Reproduce every line of the material below exactly. No pictures belong in the copy.

———

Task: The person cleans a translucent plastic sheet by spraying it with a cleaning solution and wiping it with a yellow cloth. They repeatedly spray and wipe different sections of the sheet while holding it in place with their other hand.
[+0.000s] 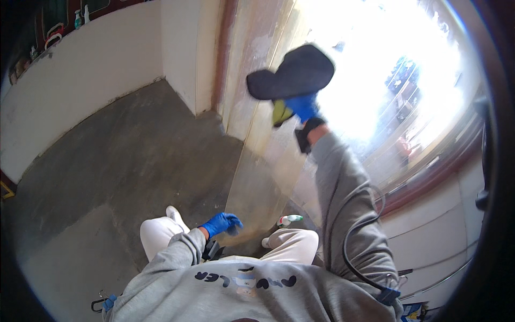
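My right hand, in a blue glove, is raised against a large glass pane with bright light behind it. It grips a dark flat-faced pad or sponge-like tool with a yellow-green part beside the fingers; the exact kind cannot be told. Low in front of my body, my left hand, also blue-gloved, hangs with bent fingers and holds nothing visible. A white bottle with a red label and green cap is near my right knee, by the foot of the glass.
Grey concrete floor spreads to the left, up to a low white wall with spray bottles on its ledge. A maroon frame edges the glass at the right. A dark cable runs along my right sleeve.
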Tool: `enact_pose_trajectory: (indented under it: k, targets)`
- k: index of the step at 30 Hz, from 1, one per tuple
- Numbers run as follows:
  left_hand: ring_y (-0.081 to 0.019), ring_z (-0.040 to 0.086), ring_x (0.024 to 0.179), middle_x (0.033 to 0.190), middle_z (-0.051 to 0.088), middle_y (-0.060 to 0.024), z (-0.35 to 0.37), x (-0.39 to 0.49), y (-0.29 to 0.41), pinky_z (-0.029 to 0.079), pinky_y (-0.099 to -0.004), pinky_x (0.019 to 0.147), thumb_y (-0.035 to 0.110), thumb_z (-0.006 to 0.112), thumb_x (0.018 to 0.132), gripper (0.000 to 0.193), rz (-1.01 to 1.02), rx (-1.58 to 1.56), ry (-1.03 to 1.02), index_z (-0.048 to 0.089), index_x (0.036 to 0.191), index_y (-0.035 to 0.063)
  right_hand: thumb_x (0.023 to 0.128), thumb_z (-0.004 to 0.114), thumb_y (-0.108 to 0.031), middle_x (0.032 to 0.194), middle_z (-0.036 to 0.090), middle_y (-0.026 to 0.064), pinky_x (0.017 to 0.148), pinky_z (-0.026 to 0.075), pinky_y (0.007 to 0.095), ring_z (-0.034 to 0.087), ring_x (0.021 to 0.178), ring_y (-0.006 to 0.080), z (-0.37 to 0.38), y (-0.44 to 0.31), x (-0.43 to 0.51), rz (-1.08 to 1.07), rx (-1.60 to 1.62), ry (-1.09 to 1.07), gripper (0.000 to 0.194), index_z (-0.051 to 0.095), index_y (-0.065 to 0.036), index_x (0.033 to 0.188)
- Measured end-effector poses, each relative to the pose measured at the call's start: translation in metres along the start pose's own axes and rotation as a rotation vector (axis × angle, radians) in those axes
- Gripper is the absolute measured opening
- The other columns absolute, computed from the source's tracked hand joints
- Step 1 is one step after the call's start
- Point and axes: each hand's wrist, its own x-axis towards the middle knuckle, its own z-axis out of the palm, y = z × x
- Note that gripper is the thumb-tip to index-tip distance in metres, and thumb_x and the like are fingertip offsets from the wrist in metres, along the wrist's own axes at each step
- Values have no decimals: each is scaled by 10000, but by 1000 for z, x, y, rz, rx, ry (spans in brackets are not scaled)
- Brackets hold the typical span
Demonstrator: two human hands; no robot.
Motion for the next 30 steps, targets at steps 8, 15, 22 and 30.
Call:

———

■ SOLUTION FOR THIS TASK ■
Task: The person cleans a translucent plastic sheet by spraying it with a cleaning solution and wiping it with a yellow cloth. They repeatedly spray and wipe different sections of the sheet while holding it in place with their other hand.
[+0.000s] 
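My right hand, in a blue glove, is raised against a large glass pane with bright light behind it. It grips a dark flat-faced pad or sponge-like tool with a yellow-green part beside the fingers; the exact kind cannot be told. Low in front of my body, my left hand, also blue-gloved, hangs with bent fingers and holds nothing visible. A white bottle with a red label and green cap is near my right knee, by the foot of the glass.
Grey concrete floor spreads to the left, up to a low white wall with spray bottles on its ledge. A maroon frame edges the glass at the right. A dark cable runs along my right sleeve.
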Tool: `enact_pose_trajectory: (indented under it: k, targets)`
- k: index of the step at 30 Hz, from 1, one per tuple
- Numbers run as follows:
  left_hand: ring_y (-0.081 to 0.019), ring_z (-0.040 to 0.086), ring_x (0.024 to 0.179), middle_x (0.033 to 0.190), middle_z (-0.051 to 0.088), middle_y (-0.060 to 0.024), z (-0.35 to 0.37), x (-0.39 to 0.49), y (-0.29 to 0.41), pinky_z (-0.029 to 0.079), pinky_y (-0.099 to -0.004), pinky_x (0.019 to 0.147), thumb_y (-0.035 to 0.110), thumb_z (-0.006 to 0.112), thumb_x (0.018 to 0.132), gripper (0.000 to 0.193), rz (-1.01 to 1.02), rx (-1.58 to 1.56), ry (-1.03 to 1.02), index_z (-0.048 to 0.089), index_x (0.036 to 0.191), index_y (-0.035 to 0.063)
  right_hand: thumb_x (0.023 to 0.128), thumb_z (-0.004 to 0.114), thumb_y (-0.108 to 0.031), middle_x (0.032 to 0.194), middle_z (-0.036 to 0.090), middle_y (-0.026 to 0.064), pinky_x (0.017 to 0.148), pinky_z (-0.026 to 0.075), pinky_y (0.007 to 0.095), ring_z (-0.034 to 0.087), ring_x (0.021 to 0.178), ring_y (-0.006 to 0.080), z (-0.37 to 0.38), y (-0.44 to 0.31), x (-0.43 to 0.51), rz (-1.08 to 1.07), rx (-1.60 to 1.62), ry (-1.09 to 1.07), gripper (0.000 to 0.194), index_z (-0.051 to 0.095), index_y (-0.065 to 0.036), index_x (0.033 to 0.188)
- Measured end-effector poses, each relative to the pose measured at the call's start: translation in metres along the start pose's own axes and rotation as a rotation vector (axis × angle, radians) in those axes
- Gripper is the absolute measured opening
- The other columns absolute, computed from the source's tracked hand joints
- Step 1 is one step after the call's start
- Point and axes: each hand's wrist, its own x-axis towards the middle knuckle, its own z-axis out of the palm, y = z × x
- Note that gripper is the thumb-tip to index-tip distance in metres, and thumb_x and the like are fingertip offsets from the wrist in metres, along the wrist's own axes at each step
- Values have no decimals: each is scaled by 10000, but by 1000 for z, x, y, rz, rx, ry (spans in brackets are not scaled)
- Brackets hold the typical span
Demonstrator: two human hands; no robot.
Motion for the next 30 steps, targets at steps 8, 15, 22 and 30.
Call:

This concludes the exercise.